W końcu się wyśpi. Iordănescu odchodzi z Legii

Miał być top, wyszedł flop. Legia Warszawa ogłosiła, że Edward Iordănescu przestał pełnić w niej funkcję trenera. Posada rumuńskiego szkoleniowca paliła się od kilku tygodni. On sam wysyłał sprzeczne sygnały odnośnie do chęci pozostania w klubie. Czarę goryczy wśród warszawskich włodarzy przelało odpadnięcie z Pucharu Polski po porażce 1:2 z Pogonią Szczecin.

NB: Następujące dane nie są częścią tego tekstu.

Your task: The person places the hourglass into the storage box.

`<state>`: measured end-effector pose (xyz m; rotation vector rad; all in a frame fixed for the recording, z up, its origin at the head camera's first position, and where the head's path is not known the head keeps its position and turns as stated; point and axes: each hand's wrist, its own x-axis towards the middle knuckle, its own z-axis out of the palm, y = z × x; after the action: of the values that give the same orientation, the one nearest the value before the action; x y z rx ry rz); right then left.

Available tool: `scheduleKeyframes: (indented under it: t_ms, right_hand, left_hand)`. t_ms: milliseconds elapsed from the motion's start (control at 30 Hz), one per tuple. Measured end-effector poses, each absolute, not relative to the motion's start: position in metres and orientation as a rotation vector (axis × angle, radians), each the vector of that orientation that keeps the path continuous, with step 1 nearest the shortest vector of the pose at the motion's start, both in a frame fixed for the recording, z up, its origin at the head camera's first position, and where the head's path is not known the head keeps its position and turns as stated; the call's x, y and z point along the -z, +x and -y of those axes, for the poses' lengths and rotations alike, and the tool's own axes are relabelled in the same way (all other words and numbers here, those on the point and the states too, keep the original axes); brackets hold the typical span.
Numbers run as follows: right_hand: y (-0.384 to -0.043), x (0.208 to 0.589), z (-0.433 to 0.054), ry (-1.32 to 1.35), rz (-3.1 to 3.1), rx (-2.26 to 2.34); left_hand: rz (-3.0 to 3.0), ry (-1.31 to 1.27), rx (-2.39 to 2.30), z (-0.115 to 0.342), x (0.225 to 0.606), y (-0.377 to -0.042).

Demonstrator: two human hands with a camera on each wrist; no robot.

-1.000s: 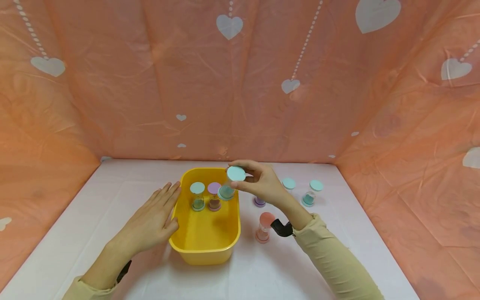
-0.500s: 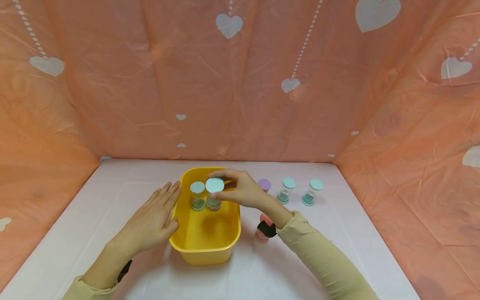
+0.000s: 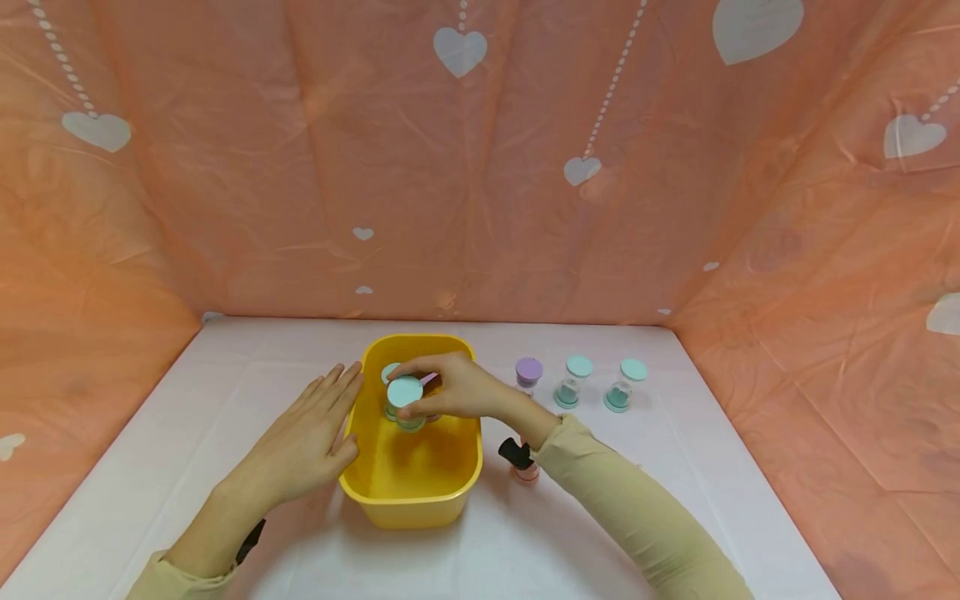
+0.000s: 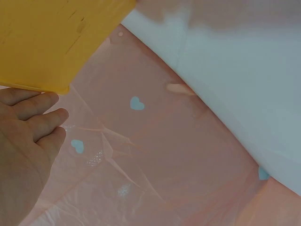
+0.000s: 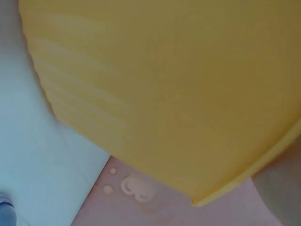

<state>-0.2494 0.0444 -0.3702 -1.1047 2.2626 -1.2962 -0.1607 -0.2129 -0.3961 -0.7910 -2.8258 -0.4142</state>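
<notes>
In the head view my right hand (image 3: 453, 387) reaches over the right rim of the yellow tub (image 3: 411, 500) and pinches a mint-capped hourglass (image 3: 406, 390) between thumb and fingers, inside the tub. Behind it, another mint-capped hourglass (image 3: 388, 372) and a purple-capped one (image 3: 429, 378) stand in the tub, both mostly hidden. My left hand (image 3: 303, 437) lies with straight fingers against the tub's left rim. In the left wrist view those fingers (image 4: 44, 106) touch the yellow wall (image 4: 56, 42). The tub's side (image 5: 155, 94) fills most of the right wrist view, hiding the held hourglass there.
Right of the tub, on the white table (image 3: 637, 492), stand a purple hourglass (image 3: 528, 371) and two mint ones, one nearer (image 3: 573, 381) and one farther right (image 3: 626, 385). A pink hourglass (image 3: 527, 474) is partly covered by my right wrist's black strap. Orange sheeting (image 3: 480, 208) walls the table.
My right hand has carried the mint-capped hourglass leftward and down into the tub, in front of those standing there. My left hand stays at the rim.
</notes>
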Motion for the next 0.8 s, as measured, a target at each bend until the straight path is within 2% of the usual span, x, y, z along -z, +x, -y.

Z przyjściem Iordănescu wiązano spore nadzieje. Miał niezłe CV. Przede wszystkim jako selekcjoner reprezentacji Rumunii wprowadził ją do Mistrzostwa Europy w 2024 roku, a w nich doszedł z nią do 1/8 finału, co było największym sukcesem tej kadry w obecnym wieku. Z kolei jako trener CFR 1907 Cluj zdobył mistrzostwo Rumunii oraz dwa superpuchary.

REKLAMA

– Powiem o dwóch aspektach Edward Iordănescu jako człowiek i Edward Iordănescu jako trener. Oba te aspekty w mojej opinii się zgadzały. To trener, który lubi dialog. To nie jest człowiek, który narzuca za wszelką cenę swoją wolę i stawia w pierwszej kolejności wymagania – mówił po zatrudnieniu Rumuna dyrektor sportowy Legii Warszawa Michał Żewłakow.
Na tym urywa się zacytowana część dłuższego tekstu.